WORK INSTRUCTIONS
Going through the records that follow, please count the lines with "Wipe" in them and give only the count.

PROVIDED DATA
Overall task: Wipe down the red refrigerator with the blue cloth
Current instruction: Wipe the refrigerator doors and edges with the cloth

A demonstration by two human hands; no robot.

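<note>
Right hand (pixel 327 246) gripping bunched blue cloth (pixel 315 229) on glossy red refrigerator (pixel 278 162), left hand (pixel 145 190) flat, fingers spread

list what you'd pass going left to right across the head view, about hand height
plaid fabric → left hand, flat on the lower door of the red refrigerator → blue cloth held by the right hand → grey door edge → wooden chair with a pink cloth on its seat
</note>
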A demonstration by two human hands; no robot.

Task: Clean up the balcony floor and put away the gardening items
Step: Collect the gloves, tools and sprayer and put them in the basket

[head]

COMPLETED TASK
2